Mr Obama pledged, as part of his re-election campaign, to put an extra 2m people through community colleges, which offer two-year associate’s degrees and technical qualifications rather than bachelor’s degrees, which typically take four years. To make sure they learn the right skills, he has advocated close partnerships between these colleges and local businesses and suggested steering more money to colleges or teachers whose students find work. Last year he included a request for $8 billion to pay for all this in his proposed budget, but Congress demurred. Even without its help, however, community colleges around the country are embarking on these sorts of reforms. Last year 24 states adopted laws intended to increase access to technical education or align it better to the needs of local businesses.
Cheryl Hyman, the boss of Chicago’s network of community colleges, is only too aware of the pitfalls of poor training. In the 1980s she spent three months studying for an IT qualification that cost her $3,500 in tuition fees and turned out to be useless. To ensure that none of the 120,000 students in Chicago’s city colleges suffers a similar fate, she is working with Mr Emanuel, the mayor, on a programme called College to Careers.
First, the city consulted local companies and economists to find out what qualifications were in demand now or would be in the future. It then enlisted businesses—84 so far—both to help shape the curriculum in those fields and to give students opportunities for work experience. This arrangement is good for both parties, says Larry Goodman, the CEO of Rush University Medical Centre, a local hospital. Employers can be sure of a steady stream of qualified job candidates and can see them at work before making any hiring decisions. Students, for their part, gain practical experience and can be sure that they are learning marketable skills.
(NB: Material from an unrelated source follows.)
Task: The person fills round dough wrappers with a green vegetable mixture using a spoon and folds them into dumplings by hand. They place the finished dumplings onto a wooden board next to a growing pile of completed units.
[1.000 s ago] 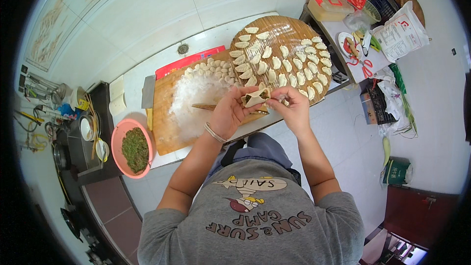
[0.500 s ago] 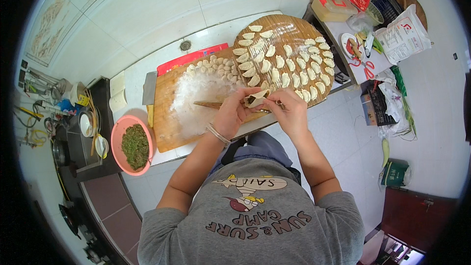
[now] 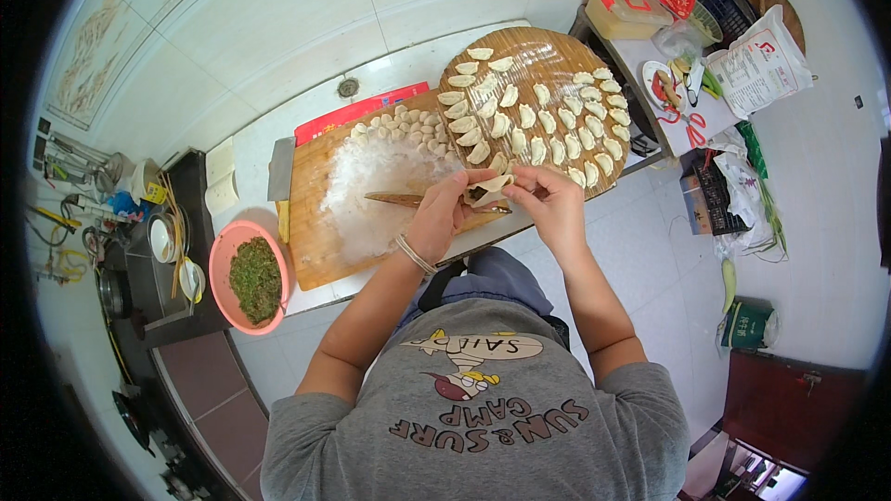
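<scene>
Between my two hands is a half-folded dumpling [image 3: 489, 187], its dark filling showing at the open side. My left hand [image 3: 445, 213] cups it from the left, fingers curled around the wrapper. The fingertips of my right hand [image 3: 554, 202] pinch the wrapper's right edge. Below the hands lies a wooden rolling pin [image 3: 397, 199], partly hidden by my left hand, on the floured wooden board [image 3: 317, 255]. Just beyond them, a round wooden board [image 3: 520, 46] bears rows of finished dumplings [image 3: 527, 117].
Small dough pieces [image 3: 408, 125] sit at the board's far side by white flour [image 3: 362, 190]. A cleaver [image 3: 280, 172] lies along its left edge. The pink bowl [image 3: 218, 264] of green filling [image 3: 255, 278] stands left. Scissors [image 3: 691, 121] rest on the right side table.
My right fingers have shifted slightly along the wrapper's edge, and the hand has turned a little. My left hand keeps holding the dumpling in nearly the same place.
</scene>
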`<action>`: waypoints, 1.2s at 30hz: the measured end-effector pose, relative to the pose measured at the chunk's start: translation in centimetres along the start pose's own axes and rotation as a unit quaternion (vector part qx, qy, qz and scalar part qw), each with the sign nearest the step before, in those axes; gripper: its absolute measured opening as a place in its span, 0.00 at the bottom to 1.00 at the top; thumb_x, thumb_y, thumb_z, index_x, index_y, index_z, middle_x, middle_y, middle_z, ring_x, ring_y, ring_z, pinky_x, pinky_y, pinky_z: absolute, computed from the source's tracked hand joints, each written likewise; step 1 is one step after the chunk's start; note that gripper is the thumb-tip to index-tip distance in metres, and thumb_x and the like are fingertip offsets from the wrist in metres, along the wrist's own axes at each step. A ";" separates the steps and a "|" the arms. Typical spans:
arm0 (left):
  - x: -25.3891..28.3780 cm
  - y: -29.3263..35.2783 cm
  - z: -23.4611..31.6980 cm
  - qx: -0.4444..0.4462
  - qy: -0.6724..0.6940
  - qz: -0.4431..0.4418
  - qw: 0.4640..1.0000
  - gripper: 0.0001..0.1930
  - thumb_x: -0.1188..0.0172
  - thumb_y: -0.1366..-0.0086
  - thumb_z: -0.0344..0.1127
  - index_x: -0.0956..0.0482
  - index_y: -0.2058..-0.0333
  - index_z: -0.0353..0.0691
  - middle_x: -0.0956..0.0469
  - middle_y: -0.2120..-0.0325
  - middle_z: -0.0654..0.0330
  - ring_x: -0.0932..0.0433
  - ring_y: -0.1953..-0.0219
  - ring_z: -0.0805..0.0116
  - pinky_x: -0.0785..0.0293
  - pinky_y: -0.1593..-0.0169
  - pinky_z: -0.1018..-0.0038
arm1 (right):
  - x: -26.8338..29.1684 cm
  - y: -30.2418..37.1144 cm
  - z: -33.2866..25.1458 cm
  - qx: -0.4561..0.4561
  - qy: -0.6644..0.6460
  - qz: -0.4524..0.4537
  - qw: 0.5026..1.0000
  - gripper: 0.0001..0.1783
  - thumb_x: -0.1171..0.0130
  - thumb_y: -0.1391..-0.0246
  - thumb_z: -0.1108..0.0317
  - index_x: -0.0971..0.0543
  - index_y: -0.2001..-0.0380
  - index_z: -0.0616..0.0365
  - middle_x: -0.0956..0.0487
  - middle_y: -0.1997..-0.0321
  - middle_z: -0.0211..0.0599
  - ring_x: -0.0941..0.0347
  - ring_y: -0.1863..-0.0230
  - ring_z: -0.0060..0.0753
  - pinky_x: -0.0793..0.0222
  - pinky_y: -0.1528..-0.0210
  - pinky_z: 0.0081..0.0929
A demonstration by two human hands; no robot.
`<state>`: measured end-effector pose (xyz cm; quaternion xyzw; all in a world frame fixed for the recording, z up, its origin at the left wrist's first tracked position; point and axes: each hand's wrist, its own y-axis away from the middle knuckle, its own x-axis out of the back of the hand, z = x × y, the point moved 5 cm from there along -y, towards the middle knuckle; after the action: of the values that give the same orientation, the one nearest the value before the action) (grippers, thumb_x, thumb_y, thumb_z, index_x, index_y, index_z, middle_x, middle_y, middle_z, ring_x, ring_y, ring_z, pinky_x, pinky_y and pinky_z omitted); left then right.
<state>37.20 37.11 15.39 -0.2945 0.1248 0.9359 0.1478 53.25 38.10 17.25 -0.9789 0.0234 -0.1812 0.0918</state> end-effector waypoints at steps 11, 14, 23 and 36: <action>0.4 0.2 -0.5 0.020 0.018 0.019 0.999 0.22 0.62 0.29 0.43 0.29 0.51 0.29 0.29 0.51 0.53 0.29 0.49 0.66 0.30 0.45 0.64 | -0.1 0.6 -2.8 0.274 0.150 -0.018 0.950 0.07 0.36 0.59 0.77 0.20 0.73 0.63 0.23 0.74 0.40 0.27 0.75 0.40 0.31 0.74 0.29; 0.7 0.1 -0.7 0.032 0.028 0.024 0.999 0.23 0.62 0.29 0.44 0.30 0.51 0.29 0.29 0.52 0.54 0.29 0.50 0.66 0.30 0.45 0.65 | 0.1 0.7 -2.5 0.263 0.153 -0.009 0.953 0.09 0.34 0.60 0.75 0.21 0.72 0.63 0.23 0.73 0.40 0.26 0.74 0.40 0.30 0.73 0.30; 0.5 0.1 -0.9 0.036 0.026 0.015 0.999 0.22 0.63 0.29 0.43 0.30 0.50 0.29 0.29 0.52 0.54 0.28 0.50 0.66 0.30 0.45 0.65 | 0.1 0.3 -2.9 0.210 0.127 -0.049 0.968 0.08 0.33 0.61 0.74 0.21 0.74 0.62 0.23 0.74 0.39 0.26 0.73 0.39 0.30 0.72 0.30; 0.7 0.0 -1.2 0.049 0.005 0.006 0.999 0.22 0.64 0.29 0.42 0.31 0.49 0.30 0.29 0.51 0.54 0.28 0.50 0.67 0.30 0.44 0.66 | -0.1 0.3 -3.5 0.229 0.142 -0.084 0.959 0.08 0.36 0.58 0.74 0.22 0.71 0.60 0.27 0.75 0.38 0.27 0.73 0.40 0.31 0.72 0.32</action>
<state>37.28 36.81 14.02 -0.2911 0.1734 0.9279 0.1557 51.93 37.23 20.39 -0.8944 -0.0885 -0.3259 0.2934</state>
Ms Hyman is also trying to make sure that the training the city colleges offer is “stackable”, allowing students to gain qualifications without wasting time and money going over the same ground twice. For example, local universities have agreed that they will accept a sequence of increasingly advanced nursing certificates earned at the college to replace the first two years of a four-year nursing degree.
Pile them high, get them cheap
All this allows students to rack up qualifications faster and more cheaply. That, in turn, makes them less likely to drop out and helps them pay for further studies. Many places, including Chicago and Delaware, are encouraging (and paying for) dual enrolment in high school and community colleges or universities, in order to shift more people into this virtual cycle earlier in life. Kansas is going even further, paying a “bounty” to high schools for each student who earns a technical qualification.
At Sussex Tech students will soon be able to earn enough credits for half a bachelor’s degree from a local university, at no extra cost, saving them tens of thousands of dollars in tuition fees. As it is, they can get a certification in dental radiology as juniors, for example, and then qualify as dental assistants as seniors—and this is just one of 15 technical subjects in which the schools offers qualifications. In a mock dentist’s practice a mop-haired teenager leans over a classmate’s open jaw, muttering something about “adjusting the rheostat”. A poster behind him gives details of orthodontists’ pay scales. Mr Demby looks on with pride. “As schools,” he says, “we have to create a smarter product to be competitive.”